Через пару дней приключение повторилось. Изнывающие от скуки дети снова развлекались тем, что пугали редких вечерних прохожих, громко крича и выбрасывая из окна коричневую шаль, придерживая ее конец и снова втягивая обратно. Они атаковали Кассиана, но он не пошел дальше, а остановился и уперся взглядом в окно. Дети растерялись, обменялись взглядами и снова закричали, но уже не столь уверенно. На этот раз Кассиан не шелохнулся. Он смотрел прямо на них, как будто гипнотизируя, и проговорил уверенно, не повышая голоса: "Вы умрете". Дети скрылись в окне, и Кассиан продолжил свой путь. Он знал, что если дети будут теперь смеяться над ним, стараясь казаться храбрыми, если пожалуются взрослым, и те, покачав головой, отметут его угрозы как бред безумца, все равно по вечерам этих детей будет преследовать страх. Еще многие годы никто не сможет рассеять их опасений, что предсказание незнакомца, его якобы колдовство, сбудется.

Взгляни на Яна: его губы движутся, но глаза, брови, легкие складки на лбу остаются недвижными. Он кажется старше своих лет. Его лицо застыло, словно маска, а взгляд задернулся поволокой прошлого, и голос звучит монотонно, как будто бы он читает вслух. О чем он рассказывает? О чем я? Я говорю: бессмертие, Эстер.

"...Если бы я с самого начала заподозрил ее в противоестественности, в желании повернуть историю человечества вспять, в том, что она, Эстер, состарится без меня, я бы не взял ее на работу. Но мне нужна была секретарша, и она оказалась первой, кто ответил на объявление.
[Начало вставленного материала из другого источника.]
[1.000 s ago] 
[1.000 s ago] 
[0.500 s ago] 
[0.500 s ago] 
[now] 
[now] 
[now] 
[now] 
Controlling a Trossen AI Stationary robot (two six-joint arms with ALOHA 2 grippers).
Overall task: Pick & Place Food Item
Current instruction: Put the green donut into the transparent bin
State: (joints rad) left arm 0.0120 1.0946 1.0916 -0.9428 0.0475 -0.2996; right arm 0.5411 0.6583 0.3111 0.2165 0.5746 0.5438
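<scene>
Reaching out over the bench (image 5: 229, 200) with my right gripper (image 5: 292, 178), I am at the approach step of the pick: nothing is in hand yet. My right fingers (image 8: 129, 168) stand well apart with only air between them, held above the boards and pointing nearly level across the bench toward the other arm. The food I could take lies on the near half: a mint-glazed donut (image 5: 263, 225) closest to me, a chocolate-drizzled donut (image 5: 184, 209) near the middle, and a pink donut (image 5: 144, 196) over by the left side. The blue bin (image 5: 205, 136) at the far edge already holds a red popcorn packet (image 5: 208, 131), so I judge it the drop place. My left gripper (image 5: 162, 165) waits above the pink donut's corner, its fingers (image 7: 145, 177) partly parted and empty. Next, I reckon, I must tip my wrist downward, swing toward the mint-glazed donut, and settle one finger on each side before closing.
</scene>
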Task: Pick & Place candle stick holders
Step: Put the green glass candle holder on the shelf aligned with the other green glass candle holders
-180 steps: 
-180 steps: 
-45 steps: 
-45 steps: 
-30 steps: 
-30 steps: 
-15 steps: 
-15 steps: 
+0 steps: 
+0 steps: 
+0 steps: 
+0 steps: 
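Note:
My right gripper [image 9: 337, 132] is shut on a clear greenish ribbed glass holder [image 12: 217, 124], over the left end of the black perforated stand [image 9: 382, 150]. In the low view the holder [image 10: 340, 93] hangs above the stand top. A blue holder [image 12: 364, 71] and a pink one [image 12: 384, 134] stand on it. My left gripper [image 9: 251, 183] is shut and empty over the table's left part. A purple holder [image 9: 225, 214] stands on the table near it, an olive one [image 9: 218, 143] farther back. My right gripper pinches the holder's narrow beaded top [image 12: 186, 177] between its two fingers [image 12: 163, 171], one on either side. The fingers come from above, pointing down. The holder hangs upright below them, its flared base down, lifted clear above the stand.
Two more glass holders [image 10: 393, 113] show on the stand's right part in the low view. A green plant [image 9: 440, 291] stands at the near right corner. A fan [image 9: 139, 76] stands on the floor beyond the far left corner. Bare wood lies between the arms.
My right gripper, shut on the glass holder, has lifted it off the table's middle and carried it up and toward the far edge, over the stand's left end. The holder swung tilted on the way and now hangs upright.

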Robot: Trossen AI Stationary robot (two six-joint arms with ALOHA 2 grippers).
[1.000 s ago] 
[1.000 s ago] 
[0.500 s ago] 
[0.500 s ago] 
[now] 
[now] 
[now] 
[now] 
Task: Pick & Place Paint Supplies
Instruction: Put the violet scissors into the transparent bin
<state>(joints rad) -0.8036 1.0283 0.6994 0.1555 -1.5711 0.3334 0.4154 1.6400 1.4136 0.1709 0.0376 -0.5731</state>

Я могу сказать, что она была исполнительна, добросовестна и пунктуальна. Ее пальцы дрожали, когда она с двух углов подравнивала слегка расползшуюся стопку бумаг. Сидя, она прижимала локти к телу и сводила колени вместе. Как бешеные страдают водобоязнью, так она испытывала - до дрожи боязнь хаоса, будто его пучина однажды разверзнется и поглотит ее. Стоило ей оставить рабочее место, как эта скованность покидала ее: я наблюдал из окна Эстер, размахивающую руками в такт собственным шагам, когда она шла к остановке автобуса. После школы она училась на секретарских курсах, на этом ее образование было закончено. Однако она разбирала мои ученые бумаги с такой легкостью, будто понимала, о чем я пишу. Она с точностью копировала греческие и еврейские буквы без того, чтобы превратить их в нечитаемые значки.

Мой кабинет полон ветхих томов и рассыпающихся брошюр. С их пожелтелых страниц вещают языки, давно переставшие звучать в людском обиходе. Эстер сообщила мне, что у нее дома тоже есть большая еврейская книга. Мать Эстер еще девочкой была послана из Чехии к родственникам в Лондон. Это было перед началом войны. Ее семья осталась в Праге.